I am bit confused the use of RNA vs SCT assays for DGE analysis, and wondering if anybody who uses Seurat to shed a light. I've been preforming a Seurat3 integration method with SCTranform by simply following their vignette. According to some discussion and the vignette, a Seurat team indicated that the RNA assay (rather than integrated or Set assays) should be used for DotPlot and FindMarkers functions, for comparing and exploring gene expression differences across cell types. But the RNA assay has raw count data while the SCT assay has scaled and normalized data. It seems to me that numbers in the SCT assay are more appropriate for comparing DGE among cell types. Am I missing something ?
You can also normalize and scale data for the RNA assay. There are numerous resources on this, but Aaron Lun describes why the original log-normalized values should be used for DE and visualizations of expression quite well here:
For gene-based procedures like differential expression (DE) analyses
or gene network construction, it is desirable to use the original
log-expression values or counts.

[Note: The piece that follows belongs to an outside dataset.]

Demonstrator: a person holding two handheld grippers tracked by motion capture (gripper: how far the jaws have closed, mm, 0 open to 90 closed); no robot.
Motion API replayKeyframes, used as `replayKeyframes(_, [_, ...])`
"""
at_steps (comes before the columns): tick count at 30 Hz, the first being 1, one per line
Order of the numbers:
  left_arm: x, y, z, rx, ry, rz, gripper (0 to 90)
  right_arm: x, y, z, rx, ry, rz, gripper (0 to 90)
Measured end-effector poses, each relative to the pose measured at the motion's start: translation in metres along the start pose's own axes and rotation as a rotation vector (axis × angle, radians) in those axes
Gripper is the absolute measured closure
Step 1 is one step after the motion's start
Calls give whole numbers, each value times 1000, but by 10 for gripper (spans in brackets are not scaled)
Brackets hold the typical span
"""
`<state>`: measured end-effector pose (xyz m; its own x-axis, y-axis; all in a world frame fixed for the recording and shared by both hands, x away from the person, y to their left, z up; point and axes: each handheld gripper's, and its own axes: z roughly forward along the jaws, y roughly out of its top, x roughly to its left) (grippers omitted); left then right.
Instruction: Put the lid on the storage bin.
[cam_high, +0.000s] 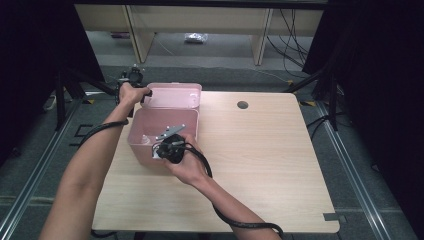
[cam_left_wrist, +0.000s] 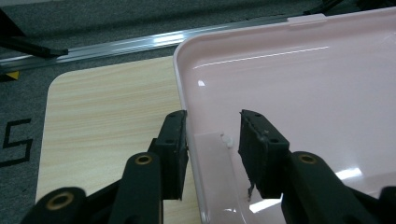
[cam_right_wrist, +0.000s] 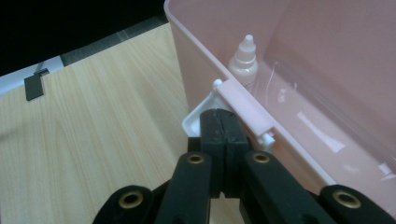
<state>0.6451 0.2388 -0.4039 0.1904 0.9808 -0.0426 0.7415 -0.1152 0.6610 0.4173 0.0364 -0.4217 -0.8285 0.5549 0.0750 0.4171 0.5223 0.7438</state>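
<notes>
A pink plastic box (cam_high: 136, 142) stands at the table's far left with its lid (cam_high: 174, 95) swung back. My left gripper (cam_high: 148, 92) is at the lid's left edge. In the left gripper view it (cam_left_wrist: 212, 135) is open, its jaws straddling the rim of the lid (cam_left_wrist: 303, 84); the left pad lies against the rim and the right pad stands apart over the lid's inside. My right gripper (cam_high: 160, 150) is at the box's near wall. In the right gripper view it (cam_right_wrist: 225, 122) is shut, its tips against the white latch (cam_right_wrist: 192, 120). A small dropper bottle (cam_right_wrist: 243, 58) stands inside the box (cam_right_wrist: 201, 60).
The wooden table (cam_high: 260, 165) has a round cable hole (cam_high: 242, 105) near its far edge and a dark tape patch (cam_high: 334, 217) at its near right corner. Metal floor rails (cam_left_wrist: 140, 43) run beyond the table's left side. Black curtains flank the scene.
</notes>
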Motion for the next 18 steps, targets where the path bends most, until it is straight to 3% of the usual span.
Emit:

The corrected values are only used to
obtain cell-level results such as clusters or trajectories. Batch
effects are handled explicitly using blocking terms or via a
meta-analysis across batches. We do not use the corrected values
directly in gene-based analyses, for various reasons:
It is usually inappropriate to perform DE analyses on batch-corrected
values, due to the failure to model the uncertainty of the correction.

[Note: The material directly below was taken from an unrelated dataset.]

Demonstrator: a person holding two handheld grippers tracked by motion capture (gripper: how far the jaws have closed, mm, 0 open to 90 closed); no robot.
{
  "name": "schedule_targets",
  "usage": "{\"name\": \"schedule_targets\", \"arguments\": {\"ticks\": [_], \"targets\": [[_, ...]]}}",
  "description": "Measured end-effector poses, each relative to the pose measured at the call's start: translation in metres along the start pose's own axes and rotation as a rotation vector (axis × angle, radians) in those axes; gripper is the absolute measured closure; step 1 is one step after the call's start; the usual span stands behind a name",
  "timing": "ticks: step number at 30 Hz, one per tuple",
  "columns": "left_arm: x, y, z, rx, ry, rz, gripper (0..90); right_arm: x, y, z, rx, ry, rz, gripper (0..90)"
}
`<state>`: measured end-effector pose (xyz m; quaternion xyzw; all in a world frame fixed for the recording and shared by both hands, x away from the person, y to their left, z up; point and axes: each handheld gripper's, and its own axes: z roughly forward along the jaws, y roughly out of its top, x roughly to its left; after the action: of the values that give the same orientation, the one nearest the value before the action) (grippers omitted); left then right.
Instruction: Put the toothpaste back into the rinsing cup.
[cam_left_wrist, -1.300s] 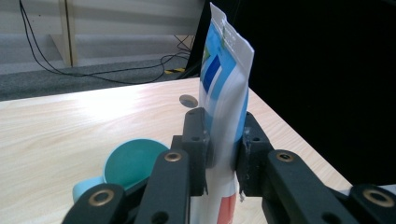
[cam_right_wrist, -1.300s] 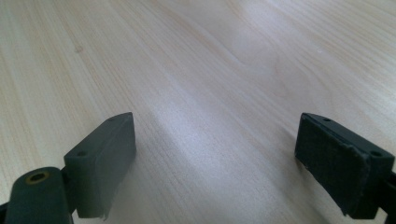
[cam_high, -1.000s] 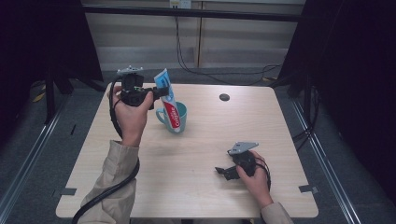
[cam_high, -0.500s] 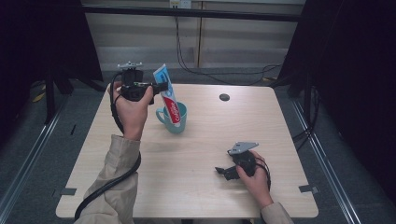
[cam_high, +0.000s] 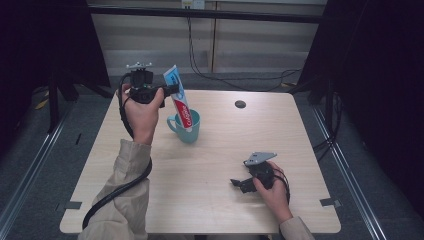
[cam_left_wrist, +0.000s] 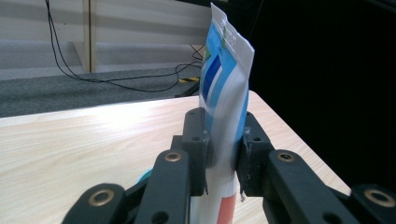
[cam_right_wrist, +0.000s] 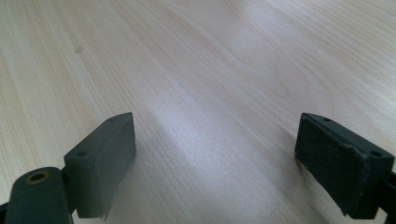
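Tilted more upright, one toothpaste tube, clamped by left gripper, stands in one mug; right gripper fingers gape.

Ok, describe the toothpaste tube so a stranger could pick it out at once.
Start at the pale wooden table and find the teal mug left of centre at the far side. The toothpaste tube stands tilted in that mug, its lower end inside, pinched by the left tongs. It is the one blue, white and red thing, rising well above the rim.
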<state>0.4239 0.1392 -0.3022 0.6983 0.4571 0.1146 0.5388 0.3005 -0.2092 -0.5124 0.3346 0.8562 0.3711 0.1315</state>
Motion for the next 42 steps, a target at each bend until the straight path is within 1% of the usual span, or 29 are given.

This usually results in loss of type I error control, i.e., more false
positives than expected.
The correction does not preserve the
mean-variance relationship. Applications of common DE methods like
edgeR or limma are unlikely to be valid.
Batch correction may
(correctly) remove biological differences between batches in the
course of mapping all cells onto a common coordinate system. Returning
to the uncorrected expression values provides an opportunity for
detecting such differences if they are of interest. Conversely, if the
batch correction made a mistake, the use of the uncorrected expression
values provides an important sanity check.
In addition, the normalized values in SCT and integrated assays don't necessary correspond to per-gene expression values anyway, rather containing residuals (in the case of the scale.data slot for each).